*Problem to solve*
Could you repeat the records below exactly, leaving out any pictures?

** Information given follows **

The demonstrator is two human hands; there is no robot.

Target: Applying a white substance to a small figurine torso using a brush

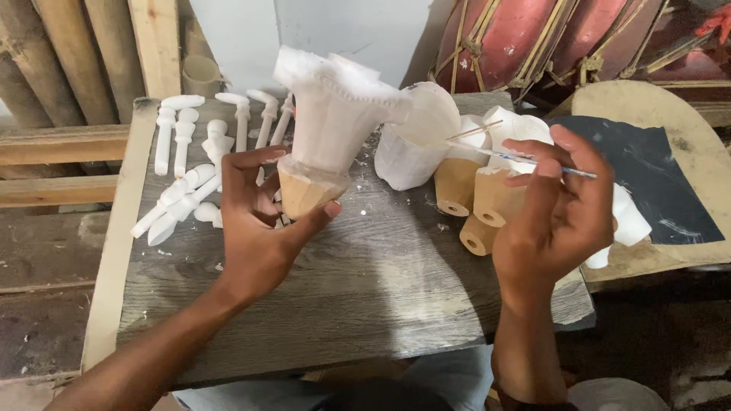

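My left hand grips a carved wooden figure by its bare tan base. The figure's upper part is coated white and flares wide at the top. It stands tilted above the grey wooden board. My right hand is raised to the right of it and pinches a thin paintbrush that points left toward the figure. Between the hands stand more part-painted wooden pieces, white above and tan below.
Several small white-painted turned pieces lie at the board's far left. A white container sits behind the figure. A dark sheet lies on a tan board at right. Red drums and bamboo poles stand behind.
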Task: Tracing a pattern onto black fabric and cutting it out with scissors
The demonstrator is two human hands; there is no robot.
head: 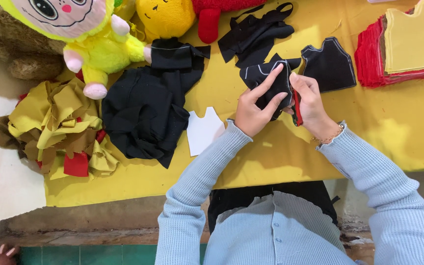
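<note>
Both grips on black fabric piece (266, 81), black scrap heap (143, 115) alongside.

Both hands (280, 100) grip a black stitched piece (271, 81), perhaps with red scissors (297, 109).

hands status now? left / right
Left hand: closed on the black stitched fabric piece.
Right hand: gripping a small red tool against the same piece.

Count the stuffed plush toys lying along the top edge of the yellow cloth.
3: a yellow-green plush doll at top left, a yellow plush toy beside it, then a red plush toy, both cropped; more may lie out of frame.
</note>
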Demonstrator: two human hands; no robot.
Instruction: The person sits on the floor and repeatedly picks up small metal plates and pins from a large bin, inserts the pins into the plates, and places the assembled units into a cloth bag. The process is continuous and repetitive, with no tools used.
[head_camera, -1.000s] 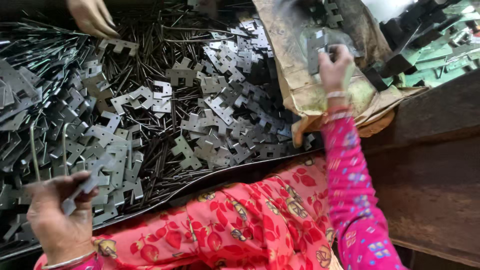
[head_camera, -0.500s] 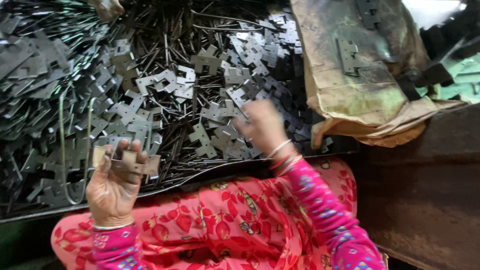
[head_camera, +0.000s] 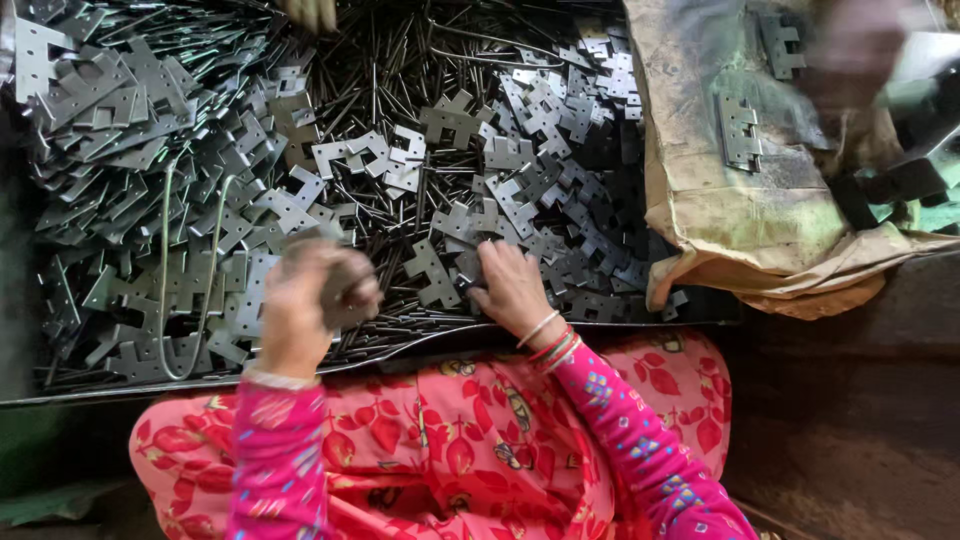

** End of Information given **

*Response for this exercise*
The demonstrator is two human hands; there is no robot.

Target: Applying a white substance to a small figurine torso using a brush


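My left hand grips a carved wooden figure by its bare tan base. The figure's upper part is coated white and flares wide at the top. It stands tilted above the grey wooden board. My right hand is raised to the right of it and pinches a thin paintbrush that points left toward the figure. Between the hands stand more part-painted wooden pieces, white above and tan below.
Several small white-painted turned pieces lie at the board's far left. A white container sits behind the figure. A dark sheet lies on a tan board at right. Red drums and bamboo poles stand behind.
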Task: Tracing a pattern onto black fabric and cutting it out with scissors
The demonstrator is two human hands; there is no robot.
head: 
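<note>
Both grips on black fabric piece (266, 81), black scrap heap (143, 115) alongside.

Both hands (280, 100) grip a black stitched piece (271, 81), perhaps with red scissors (297, 109).

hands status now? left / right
Left hand: closed on the black stitched fabric piece.
Right hand: gripping a small red tool against the same piece.

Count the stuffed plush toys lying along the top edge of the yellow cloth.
3: a yellow-green plush doll at top left, a yellow plush toy beside it, then a red plush toy, both cropped; more may lie out of frame.
</note>
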Demonstrator: two human hands; no robot.
Instruction: The person sits on the floor and repeatedly picks up small metal plates and pins from a large bin, inserts the pins into the plates, and places the assembled units into a cloth bag. The process is continuous and repetitive, with no tools used.
[head_camera, -1.000s] 
[head_camera, -0.500s] 
[head_camera, +0.000s] 

There is no more to this answer.